**WHAT IS REQUIRED:**
If a line in the records below contains the word "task", copy it out.

**SUPPLIED RECORDS:**
● ● ● ● ● ● ●

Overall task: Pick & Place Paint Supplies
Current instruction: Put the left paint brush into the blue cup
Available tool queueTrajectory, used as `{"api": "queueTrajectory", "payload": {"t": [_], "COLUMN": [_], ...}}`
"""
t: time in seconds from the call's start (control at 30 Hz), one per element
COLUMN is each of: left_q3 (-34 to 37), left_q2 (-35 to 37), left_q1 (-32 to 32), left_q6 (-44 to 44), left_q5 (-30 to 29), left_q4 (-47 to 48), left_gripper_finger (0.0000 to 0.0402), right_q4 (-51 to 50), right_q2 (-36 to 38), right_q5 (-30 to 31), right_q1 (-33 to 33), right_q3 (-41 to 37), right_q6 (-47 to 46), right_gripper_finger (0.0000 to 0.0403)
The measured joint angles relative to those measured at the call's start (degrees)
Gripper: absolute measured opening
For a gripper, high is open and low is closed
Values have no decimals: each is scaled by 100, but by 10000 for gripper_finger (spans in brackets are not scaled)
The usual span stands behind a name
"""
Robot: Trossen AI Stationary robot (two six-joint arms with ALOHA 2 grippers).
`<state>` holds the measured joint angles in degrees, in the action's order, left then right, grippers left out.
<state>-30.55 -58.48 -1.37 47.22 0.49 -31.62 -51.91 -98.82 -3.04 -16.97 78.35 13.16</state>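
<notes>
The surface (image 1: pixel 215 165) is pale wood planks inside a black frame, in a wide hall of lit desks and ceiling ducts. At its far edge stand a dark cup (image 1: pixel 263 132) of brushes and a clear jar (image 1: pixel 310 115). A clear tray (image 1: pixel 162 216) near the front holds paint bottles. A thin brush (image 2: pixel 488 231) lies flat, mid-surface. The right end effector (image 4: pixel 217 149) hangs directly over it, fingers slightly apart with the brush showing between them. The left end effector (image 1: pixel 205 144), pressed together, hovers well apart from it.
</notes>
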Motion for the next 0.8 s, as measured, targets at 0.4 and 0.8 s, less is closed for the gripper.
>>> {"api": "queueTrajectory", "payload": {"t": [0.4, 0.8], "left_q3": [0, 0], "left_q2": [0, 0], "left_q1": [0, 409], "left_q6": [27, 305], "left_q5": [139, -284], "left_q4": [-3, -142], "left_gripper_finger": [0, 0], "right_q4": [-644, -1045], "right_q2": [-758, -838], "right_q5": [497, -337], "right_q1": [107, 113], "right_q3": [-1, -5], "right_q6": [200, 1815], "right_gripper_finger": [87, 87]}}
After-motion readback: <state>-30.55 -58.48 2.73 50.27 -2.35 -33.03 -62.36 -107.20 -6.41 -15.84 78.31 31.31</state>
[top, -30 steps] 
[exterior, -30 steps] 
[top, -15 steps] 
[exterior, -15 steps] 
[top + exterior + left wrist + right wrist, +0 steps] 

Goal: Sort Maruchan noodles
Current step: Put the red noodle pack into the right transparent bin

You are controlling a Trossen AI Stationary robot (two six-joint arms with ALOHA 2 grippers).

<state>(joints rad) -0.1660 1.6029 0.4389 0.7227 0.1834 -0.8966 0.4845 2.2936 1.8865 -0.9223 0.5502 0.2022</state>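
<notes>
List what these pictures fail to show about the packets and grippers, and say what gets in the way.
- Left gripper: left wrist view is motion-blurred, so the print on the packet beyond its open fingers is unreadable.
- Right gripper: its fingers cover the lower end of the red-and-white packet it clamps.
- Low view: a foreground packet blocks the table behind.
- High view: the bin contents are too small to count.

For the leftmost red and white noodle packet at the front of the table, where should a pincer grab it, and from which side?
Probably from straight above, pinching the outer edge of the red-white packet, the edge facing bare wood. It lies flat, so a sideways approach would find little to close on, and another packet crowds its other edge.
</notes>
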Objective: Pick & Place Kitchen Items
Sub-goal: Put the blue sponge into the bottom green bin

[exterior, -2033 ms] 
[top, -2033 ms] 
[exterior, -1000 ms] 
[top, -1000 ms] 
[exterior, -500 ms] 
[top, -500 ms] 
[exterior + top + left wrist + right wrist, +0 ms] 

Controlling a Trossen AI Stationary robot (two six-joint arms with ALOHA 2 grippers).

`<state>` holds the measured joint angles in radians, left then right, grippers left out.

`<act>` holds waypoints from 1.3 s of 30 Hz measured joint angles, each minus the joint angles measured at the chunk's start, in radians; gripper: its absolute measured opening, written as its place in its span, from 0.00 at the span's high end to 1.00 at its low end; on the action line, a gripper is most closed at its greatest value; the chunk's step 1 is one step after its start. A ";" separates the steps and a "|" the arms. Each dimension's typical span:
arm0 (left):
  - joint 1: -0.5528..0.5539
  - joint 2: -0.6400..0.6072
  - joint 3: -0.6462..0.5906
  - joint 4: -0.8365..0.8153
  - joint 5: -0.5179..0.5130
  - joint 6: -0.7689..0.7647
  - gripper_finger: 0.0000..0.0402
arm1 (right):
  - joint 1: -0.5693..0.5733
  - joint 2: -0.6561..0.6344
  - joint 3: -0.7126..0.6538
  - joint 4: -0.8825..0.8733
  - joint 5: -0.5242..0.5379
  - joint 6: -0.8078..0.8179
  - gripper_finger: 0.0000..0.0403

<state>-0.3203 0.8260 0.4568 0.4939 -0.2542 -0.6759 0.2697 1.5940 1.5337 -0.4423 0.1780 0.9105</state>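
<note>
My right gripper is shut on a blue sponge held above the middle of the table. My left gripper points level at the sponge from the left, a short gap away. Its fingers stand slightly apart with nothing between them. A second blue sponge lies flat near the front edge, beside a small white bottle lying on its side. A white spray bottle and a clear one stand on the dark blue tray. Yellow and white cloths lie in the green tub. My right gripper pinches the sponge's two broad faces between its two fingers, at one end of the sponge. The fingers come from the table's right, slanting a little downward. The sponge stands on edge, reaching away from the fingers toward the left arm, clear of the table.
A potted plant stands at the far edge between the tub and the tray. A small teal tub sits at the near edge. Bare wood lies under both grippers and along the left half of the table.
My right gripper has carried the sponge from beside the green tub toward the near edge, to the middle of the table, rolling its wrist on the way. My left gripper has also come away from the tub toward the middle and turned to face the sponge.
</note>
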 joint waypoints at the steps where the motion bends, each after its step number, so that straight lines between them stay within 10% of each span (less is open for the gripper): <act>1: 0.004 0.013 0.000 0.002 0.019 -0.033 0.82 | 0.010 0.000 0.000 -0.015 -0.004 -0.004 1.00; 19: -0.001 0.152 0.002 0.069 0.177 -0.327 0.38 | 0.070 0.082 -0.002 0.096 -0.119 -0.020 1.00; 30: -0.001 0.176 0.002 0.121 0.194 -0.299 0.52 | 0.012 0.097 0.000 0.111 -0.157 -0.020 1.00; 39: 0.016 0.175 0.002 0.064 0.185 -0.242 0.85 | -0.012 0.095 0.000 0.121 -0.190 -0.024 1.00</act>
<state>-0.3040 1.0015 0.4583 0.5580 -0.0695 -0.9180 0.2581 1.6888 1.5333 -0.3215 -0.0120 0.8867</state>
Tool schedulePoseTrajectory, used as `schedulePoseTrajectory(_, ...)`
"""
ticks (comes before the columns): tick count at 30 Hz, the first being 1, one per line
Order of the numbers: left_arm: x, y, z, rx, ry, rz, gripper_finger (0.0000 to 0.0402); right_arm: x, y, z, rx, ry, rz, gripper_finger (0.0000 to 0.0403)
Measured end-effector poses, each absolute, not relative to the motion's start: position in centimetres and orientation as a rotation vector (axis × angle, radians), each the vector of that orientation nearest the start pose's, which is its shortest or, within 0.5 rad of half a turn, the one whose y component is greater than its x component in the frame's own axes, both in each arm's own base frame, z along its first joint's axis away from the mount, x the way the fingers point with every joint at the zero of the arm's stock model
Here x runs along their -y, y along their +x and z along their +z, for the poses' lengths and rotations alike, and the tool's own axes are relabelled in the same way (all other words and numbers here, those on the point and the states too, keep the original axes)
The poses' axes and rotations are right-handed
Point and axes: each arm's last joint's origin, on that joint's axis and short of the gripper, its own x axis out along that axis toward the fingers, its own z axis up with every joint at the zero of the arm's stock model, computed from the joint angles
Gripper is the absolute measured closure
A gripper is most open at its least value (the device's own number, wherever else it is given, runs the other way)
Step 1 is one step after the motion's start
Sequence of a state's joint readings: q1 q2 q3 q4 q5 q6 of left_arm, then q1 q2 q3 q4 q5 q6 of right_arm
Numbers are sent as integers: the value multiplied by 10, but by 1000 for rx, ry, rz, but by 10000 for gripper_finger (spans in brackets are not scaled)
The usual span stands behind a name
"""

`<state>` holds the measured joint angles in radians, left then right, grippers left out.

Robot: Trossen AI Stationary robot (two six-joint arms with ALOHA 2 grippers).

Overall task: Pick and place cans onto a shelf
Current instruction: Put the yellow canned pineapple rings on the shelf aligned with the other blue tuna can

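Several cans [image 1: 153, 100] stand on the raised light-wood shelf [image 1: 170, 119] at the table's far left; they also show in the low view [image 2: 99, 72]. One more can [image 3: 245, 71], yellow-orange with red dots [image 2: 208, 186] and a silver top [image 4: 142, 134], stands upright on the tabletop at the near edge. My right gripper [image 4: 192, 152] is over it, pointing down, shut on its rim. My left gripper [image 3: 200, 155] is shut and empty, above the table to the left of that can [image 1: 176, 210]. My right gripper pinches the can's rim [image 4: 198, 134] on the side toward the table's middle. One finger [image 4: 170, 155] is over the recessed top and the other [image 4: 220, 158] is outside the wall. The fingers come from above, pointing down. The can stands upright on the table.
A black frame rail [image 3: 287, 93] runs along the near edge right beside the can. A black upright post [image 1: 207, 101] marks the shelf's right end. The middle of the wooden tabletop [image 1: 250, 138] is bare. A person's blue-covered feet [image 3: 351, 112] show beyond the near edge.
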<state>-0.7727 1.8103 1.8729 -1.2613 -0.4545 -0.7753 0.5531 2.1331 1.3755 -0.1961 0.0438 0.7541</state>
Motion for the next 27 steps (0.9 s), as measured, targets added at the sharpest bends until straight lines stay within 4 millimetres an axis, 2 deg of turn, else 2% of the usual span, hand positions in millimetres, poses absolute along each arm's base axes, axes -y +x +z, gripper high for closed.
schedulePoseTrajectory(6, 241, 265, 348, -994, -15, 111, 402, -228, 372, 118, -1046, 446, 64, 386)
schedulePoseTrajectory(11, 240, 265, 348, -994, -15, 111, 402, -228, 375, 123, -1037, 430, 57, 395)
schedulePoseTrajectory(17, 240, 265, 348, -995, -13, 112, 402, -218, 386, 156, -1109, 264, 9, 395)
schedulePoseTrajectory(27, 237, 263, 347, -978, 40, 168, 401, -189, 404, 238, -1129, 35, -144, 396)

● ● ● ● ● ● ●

**RESULT OF THE EXERCISE:**
Overall task: Pick & Place Paint Supplies
Overall task: Pick and place cans onto a shelf

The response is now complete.